On the contrary, as shown in FIG. 9, in the known noise reduction process, although the noise level is lowered entirely, the mixture of voice components with noise components in the sub-microphone is clearly observed.
A comparison is made between the waveforms in FIGS. 9 and 10. When the voice source is located at about 90 or 270 degrees with respect to the main microphone, that is, when the voice source is located at a position that exists on an imaginary vertical line extending from a middle point between the main microphone and the sub-microphone, the sound level of an output signal is lowered. This is because of the mixture of voice components with noise components in the sub-microphone when the voice source is located at about 90 or 270 degrees with respect to the main microphone, like the pattern C in FIG. 7.
FIG. 9 shows almost no reduction in sound level of the output signal even when the voice source is located at about 180 degrees with respect to the main microphone. However, the output signal at about 180 degrees carries a reverse-phase component (corresponding to the noise-presumed signal described in this embodiment) of a voice sound, and hence a reproduced voice sound may not be clearly heard. Although the angle at which a voice sound is attenuated depends on the direction of a noise source, the reduction in sound level and clearness of voice sounds are unavoidable due to the mixture of voice components with noise components in the sub-microphone.
FIG. 11 is a view showing the relationship between the position of a voice source and the sound level of an output signal after the noise reduction process by the noise reduction apparatus 1 in this embodiment.

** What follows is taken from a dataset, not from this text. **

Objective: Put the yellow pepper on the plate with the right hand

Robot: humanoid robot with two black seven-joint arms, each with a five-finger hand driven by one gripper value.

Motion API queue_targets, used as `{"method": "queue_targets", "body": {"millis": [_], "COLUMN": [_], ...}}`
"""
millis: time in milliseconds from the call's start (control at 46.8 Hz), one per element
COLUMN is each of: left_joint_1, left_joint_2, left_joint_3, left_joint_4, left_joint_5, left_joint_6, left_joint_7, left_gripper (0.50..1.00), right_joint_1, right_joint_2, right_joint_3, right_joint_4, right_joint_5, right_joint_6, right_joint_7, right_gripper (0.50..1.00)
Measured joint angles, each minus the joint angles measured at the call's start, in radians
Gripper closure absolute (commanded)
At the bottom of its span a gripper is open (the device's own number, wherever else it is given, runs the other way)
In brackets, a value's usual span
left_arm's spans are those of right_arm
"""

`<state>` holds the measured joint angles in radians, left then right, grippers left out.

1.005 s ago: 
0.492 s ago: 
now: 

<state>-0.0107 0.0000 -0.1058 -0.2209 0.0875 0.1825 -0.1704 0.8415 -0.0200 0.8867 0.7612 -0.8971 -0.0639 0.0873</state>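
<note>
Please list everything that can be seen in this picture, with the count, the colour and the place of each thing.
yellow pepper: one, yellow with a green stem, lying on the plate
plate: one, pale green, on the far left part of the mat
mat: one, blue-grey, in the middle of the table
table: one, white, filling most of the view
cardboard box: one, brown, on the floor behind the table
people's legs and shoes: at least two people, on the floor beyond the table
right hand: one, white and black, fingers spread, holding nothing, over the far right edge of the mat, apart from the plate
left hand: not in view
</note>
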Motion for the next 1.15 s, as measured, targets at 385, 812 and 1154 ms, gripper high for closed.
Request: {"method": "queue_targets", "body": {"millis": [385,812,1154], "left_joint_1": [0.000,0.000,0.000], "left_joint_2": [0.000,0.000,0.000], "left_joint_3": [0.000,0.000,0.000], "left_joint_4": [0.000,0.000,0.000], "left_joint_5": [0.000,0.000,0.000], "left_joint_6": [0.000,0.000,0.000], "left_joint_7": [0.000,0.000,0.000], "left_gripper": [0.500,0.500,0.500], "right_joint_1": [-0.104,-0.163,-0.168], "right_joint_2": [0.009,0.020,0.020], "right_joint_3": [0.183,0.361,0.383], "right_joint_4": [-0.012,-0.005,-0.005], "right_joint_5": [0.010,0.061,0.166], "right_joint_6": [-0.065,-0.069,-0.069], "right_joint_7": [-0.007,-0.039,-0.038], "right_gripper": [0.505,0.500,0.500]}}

In the noise reduction apparatus 1 in this embodiment, as shown in FIG. 11, even when a voice source is located at about 90 or 270 degrees with respect to the main microphone 111, there is almost no remarkable reduction observed in sound level of the output signal. This is because, in the noise reduction apparatus 1 of this embodiment, the voice direction detector 12 determines a voice incoming direction. Then, if it is assumed that a voice source is located at, for example, about 90 or 270 degrees with respect to the main microphone 111, the voice direction detector 16 reduces the noise-presumed signal 25, thereby reducing the noise reduction amount in the noise reduction processor 13. With the noise reduction process by the noise reduction apparatus 1 in this embodiment, a voice sound level can be maintained at an almost constant level.
FIG. 12 shows exemplary noise reduction-amount adjustment values to be stored by the noise reduction-amount adjuster 16 with respect to the location of a voice source, in the noise reduction apparatus 1 of this embodiment. The noise reduction-amount adjuster 16 looks up the noise reduction-amount adjustment values in accordance with a voice incoming direction (the location of a sound source) determined by the voice direction detector 12 to decide a noise reduction-amount adjustment value to be multiplied to the noise-presumed signal 25.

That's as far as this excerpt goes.